_Assigned task_.
Print the listing below from its opening line through the line holding "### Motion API", both ends included.
◆ ◆ ◆
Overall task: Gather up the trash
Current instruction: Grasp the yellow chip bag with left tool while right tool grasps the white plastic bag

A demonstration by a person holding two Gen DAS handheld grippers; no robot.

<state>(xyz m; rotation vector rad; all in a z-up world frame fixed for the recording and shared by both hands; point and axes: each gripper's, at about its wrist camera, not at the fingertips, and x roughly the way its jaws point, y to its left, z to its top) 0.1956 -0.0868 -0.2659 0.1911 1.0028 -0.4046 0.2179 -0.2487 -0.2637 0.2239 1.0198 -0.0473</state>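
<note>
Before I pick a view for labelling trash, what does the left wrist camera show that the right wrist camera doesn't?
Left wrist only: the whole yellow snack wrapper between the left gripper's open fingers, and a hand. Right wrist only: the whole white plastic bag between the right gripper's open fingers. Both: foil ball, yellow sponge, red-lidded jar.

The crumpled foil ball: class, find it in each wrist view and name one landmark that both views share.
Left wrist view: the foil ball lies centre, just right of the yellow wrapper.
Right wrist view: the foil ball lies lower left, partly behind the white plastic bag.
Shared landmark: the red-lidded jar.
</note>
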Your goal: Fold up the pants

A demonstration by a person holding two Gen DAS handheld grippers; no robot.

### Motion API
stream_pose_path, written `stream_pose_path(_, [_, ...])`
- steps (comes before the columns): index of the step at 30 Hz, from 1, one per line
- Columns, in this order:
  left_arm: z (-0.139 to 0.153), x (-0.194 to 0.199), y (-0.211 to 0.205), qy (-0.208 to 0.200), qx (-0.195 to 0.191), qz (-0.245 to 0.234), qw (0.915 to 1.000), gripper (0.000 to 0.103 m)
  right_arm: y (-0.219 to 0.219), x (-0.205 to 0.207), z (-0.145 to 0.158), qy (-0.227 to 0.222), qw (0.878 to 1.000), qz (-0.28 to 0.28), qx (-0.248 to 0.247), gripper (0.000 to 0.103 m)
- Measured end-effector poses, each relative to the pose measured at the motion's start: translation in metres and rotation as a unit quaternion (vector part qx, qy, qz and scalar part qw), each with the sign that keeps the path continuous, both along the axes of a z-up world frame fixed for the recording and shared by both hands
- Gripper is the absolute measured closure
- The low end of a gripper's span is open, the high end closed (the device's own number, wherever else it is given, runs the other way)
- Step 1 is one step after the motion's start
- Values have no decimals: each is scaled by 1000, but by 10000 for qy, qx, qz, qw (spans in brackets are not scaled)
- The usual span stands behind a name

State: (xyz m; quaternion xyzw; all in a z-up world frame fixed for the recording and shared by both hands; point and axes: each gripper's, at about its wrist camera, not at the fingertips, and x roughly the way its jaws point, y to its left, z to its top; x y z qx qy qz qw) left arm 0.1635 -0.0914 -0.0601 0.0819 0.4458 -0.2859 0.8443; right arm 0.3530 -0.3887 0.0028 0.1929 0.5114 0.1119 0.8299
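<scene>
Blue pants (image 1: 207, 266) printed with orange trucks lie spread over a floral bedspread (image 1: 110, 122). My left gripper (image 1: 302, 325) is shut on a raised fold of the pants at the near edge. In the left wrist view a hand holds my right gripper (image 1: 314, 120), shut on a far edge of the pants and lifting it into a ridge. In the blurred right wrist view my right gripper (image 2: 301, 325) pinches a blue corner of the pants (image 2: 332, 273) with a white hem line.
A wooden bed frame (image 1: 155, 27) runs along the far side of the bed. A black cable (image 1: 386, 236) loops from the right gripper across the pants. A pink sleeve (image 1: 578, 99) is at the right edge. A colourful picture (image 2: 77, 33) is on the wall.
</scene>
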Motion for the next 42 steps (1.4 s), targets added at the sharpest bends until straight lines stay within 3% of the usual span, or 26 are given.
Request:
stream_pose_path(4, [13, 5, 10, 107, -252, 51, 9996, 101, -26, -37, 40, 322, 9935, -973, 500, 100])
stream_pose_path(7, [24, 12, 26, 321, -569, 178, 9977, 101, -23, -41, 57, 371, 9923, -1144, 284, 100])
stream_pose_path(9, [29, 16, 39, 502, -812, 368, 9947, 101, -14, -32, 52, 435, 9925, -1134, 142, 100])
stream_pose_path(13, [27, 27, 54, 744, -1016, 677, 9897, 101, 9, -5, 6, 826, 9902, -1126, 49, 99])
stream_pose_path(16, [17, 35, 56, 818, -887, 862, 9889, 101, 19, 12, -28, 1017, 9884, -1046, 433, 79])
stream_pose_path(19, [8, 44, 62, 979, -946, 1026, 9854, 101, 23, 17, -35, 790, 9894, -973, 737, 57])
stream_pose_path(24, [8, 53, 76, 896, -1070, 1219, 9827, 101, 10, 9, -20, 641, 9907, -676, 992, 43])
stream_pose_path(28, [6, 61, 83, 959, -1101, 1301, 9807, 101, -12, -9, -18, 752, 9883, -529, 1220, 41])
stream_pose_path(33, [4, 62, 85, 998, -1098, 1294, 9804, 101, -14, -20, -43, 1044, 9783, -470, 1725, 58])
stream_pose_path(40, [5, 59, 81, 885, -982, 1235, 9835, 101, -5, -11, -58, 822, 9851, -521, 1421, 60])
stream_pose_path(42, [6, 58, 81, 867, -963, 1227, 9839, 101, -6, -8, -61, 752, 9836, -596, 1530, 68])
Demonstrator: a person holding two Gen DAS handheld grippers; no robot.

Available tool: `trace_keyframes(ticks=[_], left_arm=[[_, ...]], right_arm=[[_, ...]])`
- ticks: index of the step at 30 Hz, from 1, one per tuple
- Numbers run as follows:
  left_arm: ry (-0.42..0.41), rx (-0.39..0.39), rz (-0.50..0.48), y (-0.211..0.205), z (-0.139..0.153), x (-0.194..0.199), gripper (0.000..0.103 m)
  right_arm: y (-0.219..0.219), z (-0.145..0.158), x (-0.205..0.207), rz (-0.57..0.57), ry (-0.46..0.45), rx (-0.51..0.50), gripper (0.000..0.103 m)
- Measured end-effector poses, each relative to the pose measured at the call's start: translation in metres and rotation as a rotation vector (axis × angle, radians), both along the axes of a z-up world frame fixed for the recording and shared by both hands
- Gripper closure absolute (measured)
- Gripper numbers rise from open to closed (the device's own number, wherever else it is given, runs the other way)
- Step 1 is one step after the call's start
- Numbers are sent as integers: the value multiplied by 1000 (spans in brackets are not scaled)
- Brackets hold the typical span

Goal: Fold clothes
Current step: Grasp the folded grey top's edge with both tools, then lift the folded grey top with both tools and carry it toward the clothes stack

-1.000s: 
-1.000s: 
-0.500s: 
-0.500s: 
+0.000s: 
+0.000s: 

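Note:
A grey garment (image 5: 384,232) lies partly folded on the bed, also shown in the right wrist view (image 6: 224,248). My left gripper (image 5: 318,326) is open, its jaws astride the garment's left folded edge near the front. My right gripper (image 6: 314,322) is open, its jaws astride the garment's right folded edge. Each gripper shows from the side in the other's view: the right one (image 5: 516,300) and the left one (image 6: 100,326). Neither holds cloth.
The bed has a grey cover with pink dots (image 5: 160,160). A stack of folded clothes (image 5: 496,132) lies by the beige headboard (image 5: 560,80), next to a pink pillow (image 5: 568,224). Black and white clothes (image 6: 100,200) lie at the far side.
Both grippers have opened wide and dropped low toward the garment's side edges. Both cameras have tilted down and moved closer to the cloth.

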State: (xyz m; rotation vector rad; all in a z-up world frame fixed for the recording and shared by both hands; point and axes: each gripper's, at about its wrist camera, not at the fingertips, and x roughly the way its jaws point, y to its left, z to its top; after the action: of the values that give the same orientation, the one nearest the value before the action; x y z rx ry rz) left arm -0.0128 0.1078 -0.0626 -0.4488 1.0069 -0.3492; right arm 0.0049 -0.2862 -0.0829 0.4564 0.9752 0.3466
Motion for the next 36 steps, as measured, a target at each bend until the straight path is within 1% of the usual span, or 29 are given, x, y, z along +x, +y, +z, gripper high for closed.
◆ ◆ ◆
_Written response_.
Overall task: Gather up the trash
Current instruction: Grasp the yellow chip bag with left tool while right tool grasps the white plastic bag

A demonstration by a person holding two Gen DAS handheld grippers; no robot.

<state>(xyz m; rotation vector rad; all in a z-up world frame fixed for the recording and shared by both hands; point and axes: each gripper's, at about its wrist camera, not at the fingertips, and x roughly the way its jaws point, y to its left, z to its top) 0.1956 -0.0868 -0.2659 0.1911 1.0028 -0.4046 0.2179 -0.2487 -0.2637 0.2239 1.0198 -0.0473</state>
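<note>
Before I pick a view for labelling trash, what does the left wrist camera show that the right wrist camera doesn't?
Left wrist only: the whole yellow snack wrapper between the left gripper's open fingers, and a hand. Right wrist only: the whole white plastic bag between the right gripper's open fingers. Both: foil ball, yellow sponge, red-lidded jar.

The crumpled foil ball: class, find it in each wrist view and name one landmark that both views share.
Left wrist view: the foil ball lies centre, just right of the yellow wrapper.
Right wrist view: the foil ball lies lower left, partly behind the white plastic bag.
Shared landmark: the red-lidded jar.
</note>
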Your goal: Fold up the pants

A demonstration by a person holding two Gen DAS handheld grippers; no robot.

### Motion API

This exercise has now been completed.